The unusual pattern of allele frequencies at TLR4 can be visualized by constructing a network of the amino acid variation only, based on inferred haplotypes (Figure 1). Because of the low frequency of heterozygotes at more than one site, the vast majority of the haplotypes could be unambiguously inferred. When two amino acid variants were observed in the same individual, they were inferred to be on the same chromosome, since the mutation-free chromosome is in such high frequency in all populations. In this network, two-thirds of the nonancestral haplotypes are one step removed from the most common haplotype and do not share mutations with other haplotypes. Only one haplotype is more than two steps removed from the most common haplotype. If the haplotype inference were incorrect, the network topology would be even more striking: mutations 13757, 14059, and 14478, for example, could each have occurred independently on the background of the most common haplotype.
An excess of low-frequency variants may result from a number of different evolutionary histories, some including natural selection, others including demographic changes, in particular population expansion (Tajima 1989). Demographic changes are expected to influence all sites in the nuclear genome in the same way, while selective forces tend to have short-range genomic effects. There are few examples of strongly negative D values at other nuclear loci sampled from human populations (Przeworskiet al. 2000).
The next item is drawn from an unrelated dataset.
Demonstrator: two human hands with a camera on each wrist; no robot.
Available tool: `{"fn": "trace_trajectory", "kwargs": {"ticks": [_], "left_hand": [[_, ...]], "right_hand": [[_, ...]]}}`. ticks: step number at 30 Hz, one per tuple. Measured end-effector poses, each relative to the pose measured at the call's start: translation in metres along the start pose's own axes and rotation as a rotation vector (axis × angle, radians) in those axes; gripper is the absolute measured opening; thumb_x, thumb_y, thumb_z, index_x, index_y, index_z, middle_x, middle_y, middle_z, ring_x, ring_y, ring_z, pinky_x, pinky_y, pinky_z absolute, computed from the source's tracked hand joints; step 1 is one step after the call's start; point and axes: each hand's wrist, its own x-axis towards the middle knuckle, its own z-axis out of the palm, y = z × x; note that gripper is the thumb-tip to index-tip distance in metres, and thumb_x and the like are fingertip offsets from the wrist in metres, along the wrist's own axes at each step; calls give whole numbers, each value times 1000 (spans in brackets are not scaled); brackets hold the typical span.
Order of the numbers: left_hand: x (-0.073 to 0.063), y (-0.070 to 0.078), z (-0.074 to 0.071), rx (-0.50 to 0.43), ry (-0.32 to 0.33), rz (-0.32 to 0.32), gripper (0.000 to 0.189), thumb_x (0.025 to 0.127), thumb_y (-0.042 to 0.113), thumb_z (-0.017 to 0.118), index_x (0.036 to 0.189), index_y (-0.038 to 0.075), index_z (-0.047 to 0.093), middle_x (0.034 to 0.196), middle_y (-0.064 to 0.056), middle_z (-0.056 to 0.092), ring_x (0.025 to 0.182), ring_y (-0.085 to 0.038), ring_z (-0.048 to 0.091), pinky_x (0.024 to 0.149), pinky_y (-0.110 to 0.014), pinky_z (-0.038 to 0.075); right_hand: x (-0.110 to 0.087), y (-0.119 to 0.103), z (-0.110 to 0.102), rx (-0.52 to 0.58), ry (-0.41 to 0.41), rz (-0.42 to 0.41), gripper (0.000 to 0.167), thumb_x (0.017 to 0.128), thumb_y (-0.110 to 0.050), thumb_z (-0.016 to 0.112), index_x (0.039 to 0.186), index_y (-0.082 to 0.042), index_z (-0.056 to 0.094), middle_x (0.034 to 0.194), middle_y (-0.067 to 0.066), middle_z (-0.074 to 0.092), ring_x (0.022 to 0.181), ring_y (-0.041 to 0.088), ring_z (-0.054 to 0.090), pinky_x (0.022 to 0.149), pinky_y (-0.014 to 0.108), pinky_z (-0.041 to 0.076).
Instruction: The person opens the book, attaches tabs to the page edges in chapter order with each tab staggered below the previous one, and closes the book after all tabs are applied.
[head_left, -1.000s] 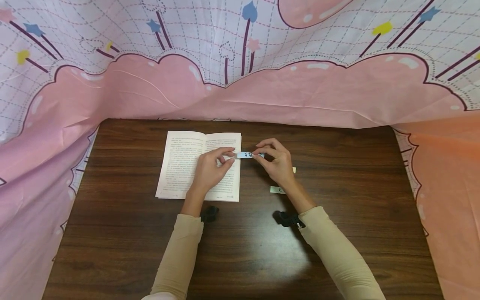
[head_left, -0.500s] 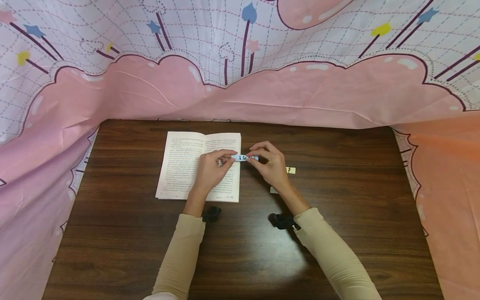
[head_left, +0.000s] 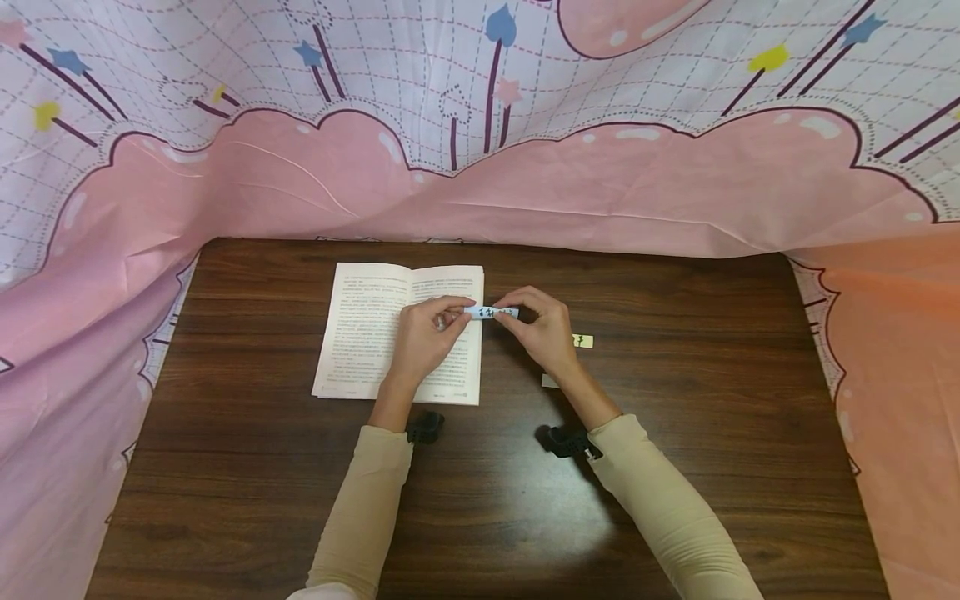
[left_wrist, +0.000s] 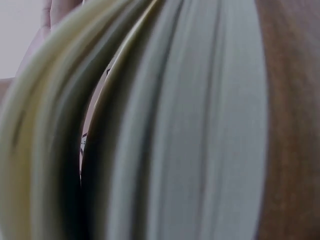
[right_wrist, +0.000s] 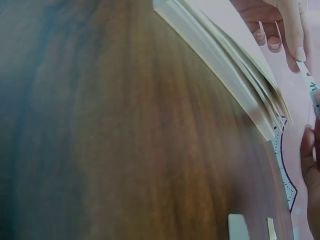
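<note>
Both hands hold one light-blue paper strip [head_left: 486, 313] with dark handwriting, stretched level between them over the right edge of an open book [head_left: 367, 333]. My left hand [head_left: 423, 337] is above the right page and pinches the strip's left end between thumb and fingers. From the other side, my right hand [head_left: 543, 325] pinches it near its right end. In the right wrist view the strip [right_wrist: 311, 82] stands above the book's page edges [right_wrist: 220, 70], clear of them. Page edges [left_wrist: 210, 125] fill most of the left wrist view, and the strip cannot be seen there.
A yellow slip [head_left: 583, 341] with a mark on it lies on the brown table [head_left: 675, 375] right of the right hand. Nearer, a pale slip [head_left: 550, 381] is partly covered by the right wrist. A pink patterned curtain [head_left: 525, 208] hangs behind and at both sides.
The right hand has moved left and slightly down toward the left hand over the second, and the strip moved left with it. In the last half second both hands have hardly moved.
</note>
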Motion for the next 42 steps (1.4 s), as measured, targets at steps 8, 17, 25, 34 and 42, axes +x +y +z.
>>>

This finding and, more importantly, the positive D values observed at silent sites at TLR4 make population expansion an unlikely explanation for the excess of rare amino acid variants in our survey. The contrast between the spectrum of allele frequency at silent and at amino acid polymorphisms within the TLR4 locus also makes a “selective sweep” (recent fixation of an advantageous mutation at or near TLR4) a less likely explanation for a significantly low D. Such an event would have affected silent as well as amino acid variation, and all sites in the region would be expected to show a skew toward rare alleles.
However, in this data set, the functional classification of silent and replacement polymorphisms also results in a spatial grouping: three of the four synonymous polymorphisms are at the 5′ end of exon 3 (physically linked to the intron, see Table 2), and all the amino acid polymorphisms are in exon 3. As a result, the difference in frequency spectra of intron and exon variants is similar to that of silent and replacement variants. This raises the possibility that a selective sweep occurred at or 3′ to exon 3, but failed to alter the frequency spectrum in the adjacent intron due to recombination between the two regions. The selective sweep model predicts a significant reduction of variation that can be assessed by means of the Hudson-Kreitman-Aguadé (HKA) test. This test uses divergence data to take account of differences in neutral mutation rates between loci (Hudsonet al. 1987). Using orangutan as an out-group, we tested variation at TLR4 against variation in intron 44 of DMD (Nachman and Crowell 2000), one of the most variable loci in humans (Przeworskiet al. 2000). The data were divided into exon and intron, rather than replacement and silent, because under a selective sweep model linked sites would be affected regardless of their functional classification. Using the same test, we also compared the TLR4 intron and exon variation to each other. None of these comparisons was significant (Table 4A). Variation in exon 3 of the Caucasian sample was low, and the test was close to significance, but since this sample does not show a significantly negative Tajima's D, this result does not bear on the question. The comparison of TLR4 intron to TLR4 exon variation, a direct test of the hypothesis that we have encountered the boundary of a selective sweep, has a particularly large P value (0.97), providing no support for this interpretation. This result is not surprising, given the tight linkage of these two regions. Furthermore, when we compared variation at TLR4 to variation at the β-globin locus, using bonobo as the outgroup (Table 4B), both the African and non-African samples show a marginal excess of polymorphism in exon 3. Thus, several aspects of the data appear to be inconsistent with the hypothesis that a selective sweep affected TLR4.
Frequencies (counts) of the nonancestral alleles in the TLR4 gene
Summary statistics of variation at TLR4
Minimum-mutation network of amino acid variation at TLR4, based on inferred haplotypes. Each circle represents a haplotype; the number inside the circle indicates the number of occurrences of that haplotype. Unnumbered circles represent unique haplotypes. Letters next to circles indicate the population sample(s) in which the haplotype was observed. Numbers next to lines indicate the position of the mutation as in Table 2. Dotted lines indicate an inferred recombination event. A, African American and Cameroonian; C, Caucasian; U, unknown ethnicity. The circle containing the number 28 represents the TLR4B haplotype.
We also considered the possibility that the marked difference in D values between the intron and exon 3 of TLR 4 was simply due to chance. To test this hypothesis, 10,000 coalescent simulations of the standard neutral model with recombination were carried out as follows: gene genealogies were generated for a 3.4-kb region, which was subsequently divided into two regions of 1.2 kb and 2.2 kb corresponding to the TLR4 intron and exon 3, respectively. A difference in D values as large as or larger than that observed for intron and exon 3 variants in the pooled African sample was found in only 7% of the simulations. Although this percentage is only marginally significant, it should be pointed out that the simulations did not include the condition that one of the D values be significantly negative, as observed in this study. Thus, the standard neutral model does not provide an adequate description of our data, and this analysis may be overly conservative.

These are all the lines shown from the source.